Yes. Any timing on the development of those safety studies?

No. To date, all our focus is on getting VERSATILE-003 up and running. Once we get VERSATILE-003 up and running next quarter, we'll then get back to that dose optimization study. But the current focus is primarily on getting VERSATILE-003 up and running.

Okay, great. Thank you very much.

You're welcome.

Ladies and gentlemen, we have reached the end of our question-and-answer session. I will now hand over to Dr. Bedu-Addo for closing remarks.

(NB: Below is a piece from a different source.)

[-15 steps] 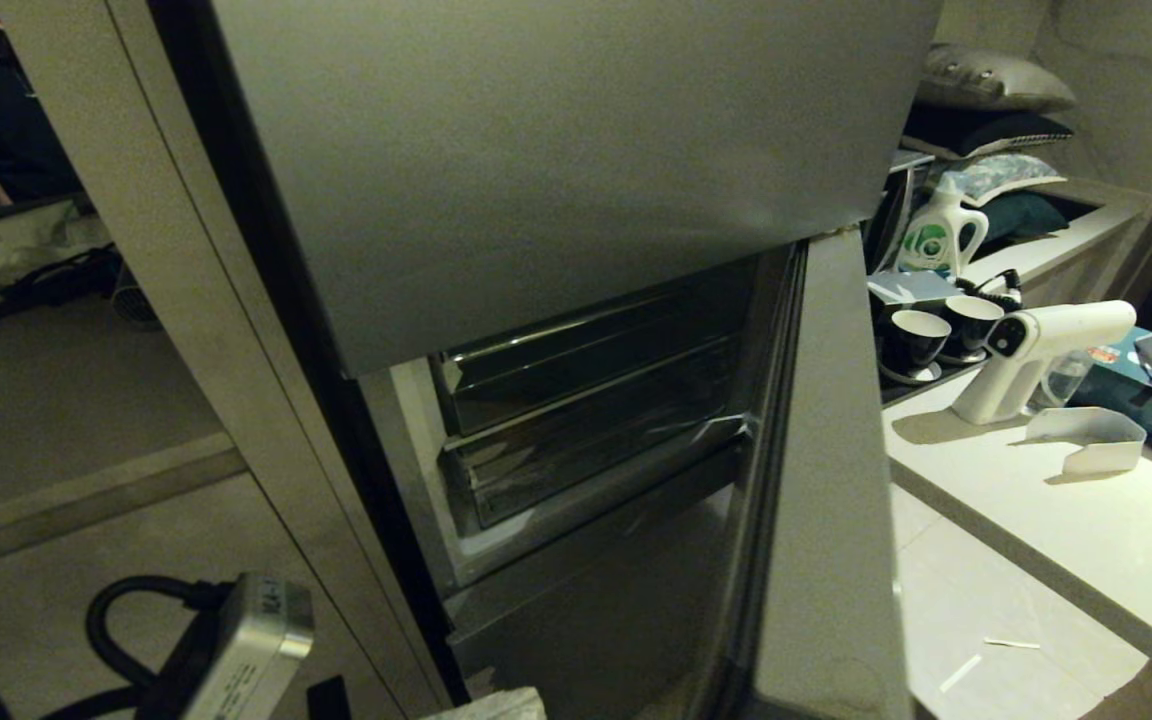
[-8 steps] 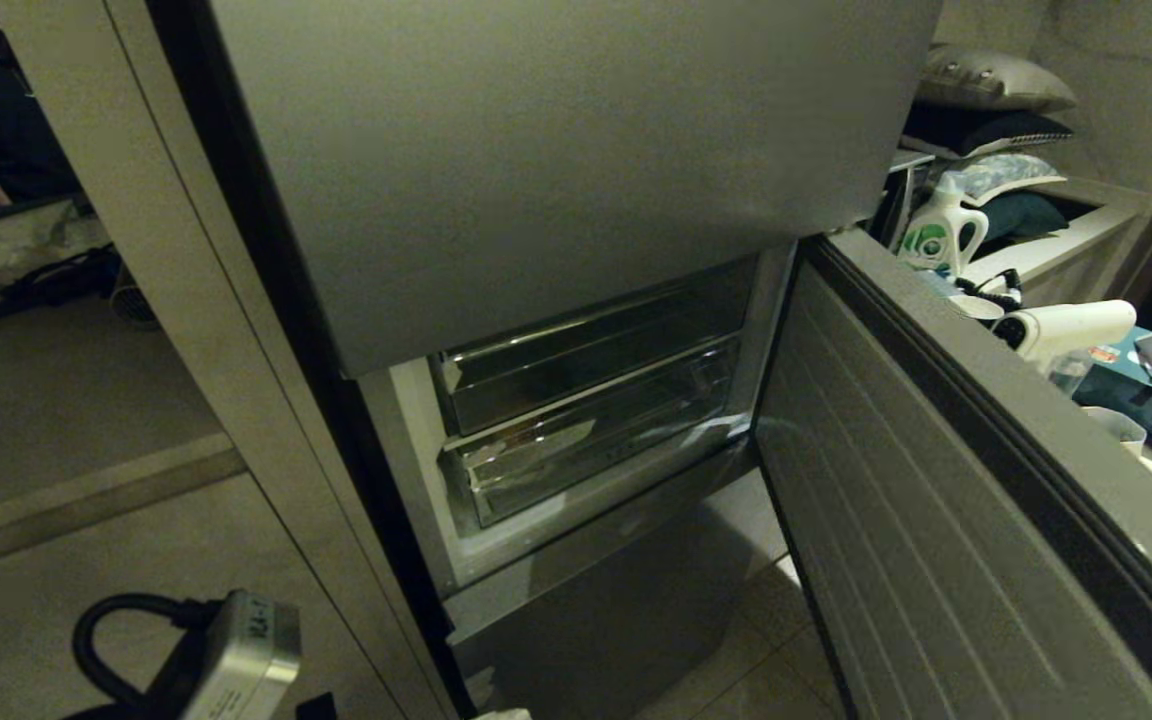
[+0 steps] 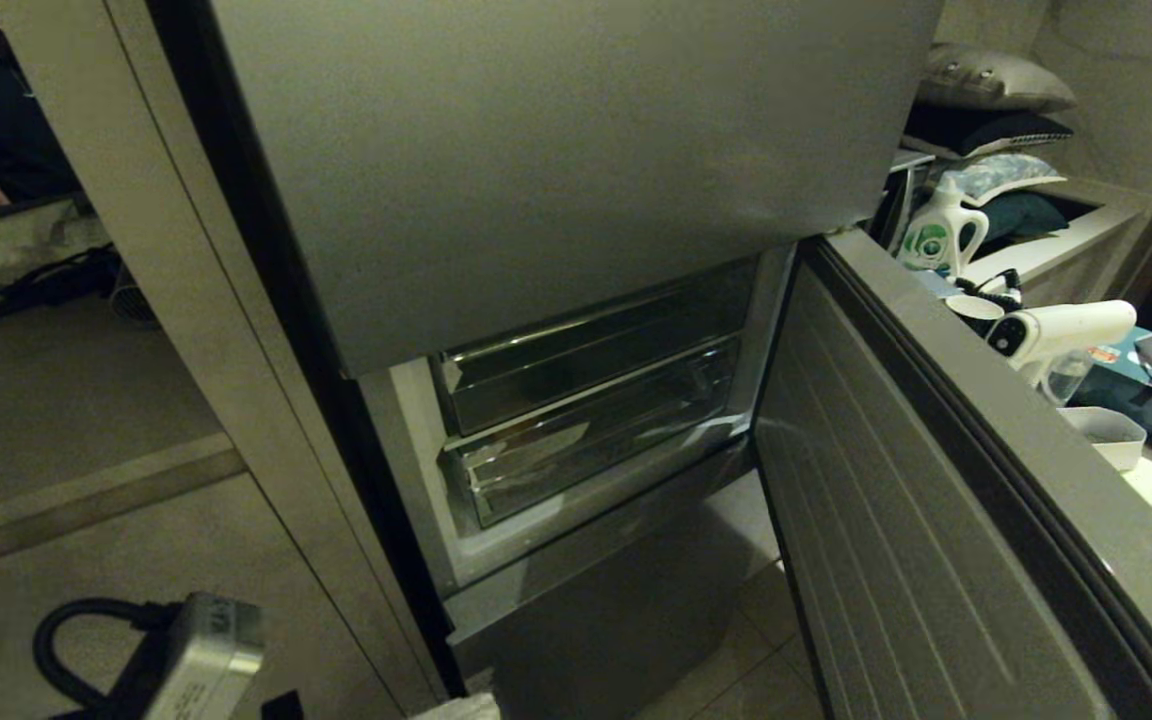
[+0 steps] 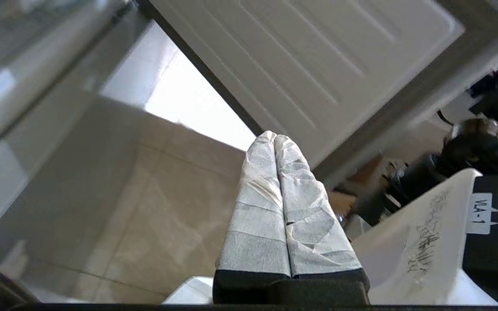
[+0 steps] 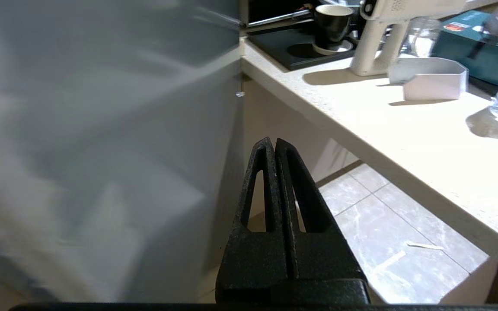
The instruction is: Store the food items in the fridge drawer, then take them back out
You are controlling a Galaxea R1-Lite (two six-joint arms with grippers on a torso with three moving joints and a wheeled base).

Thank you very much, operator. So I will close by saying that we are very eager to get back into the Clinic with our VERSATILE-003 trial early in 2025. We are confident that the updated trial design can enroll in a timely fashion and that our fast track designation, mature and durable survival data and cost effective plan for Versamune HPV can position us well to be the first product of its kind on the market in head and neck cancer. Our engagement with investors and clinical investigators has validated our approach and the long term opportunity we believe Versamune HPV presents in the HPV-positive head and neck cancer indication. We look forward to keeping you updated on our progress. Thank you very much again.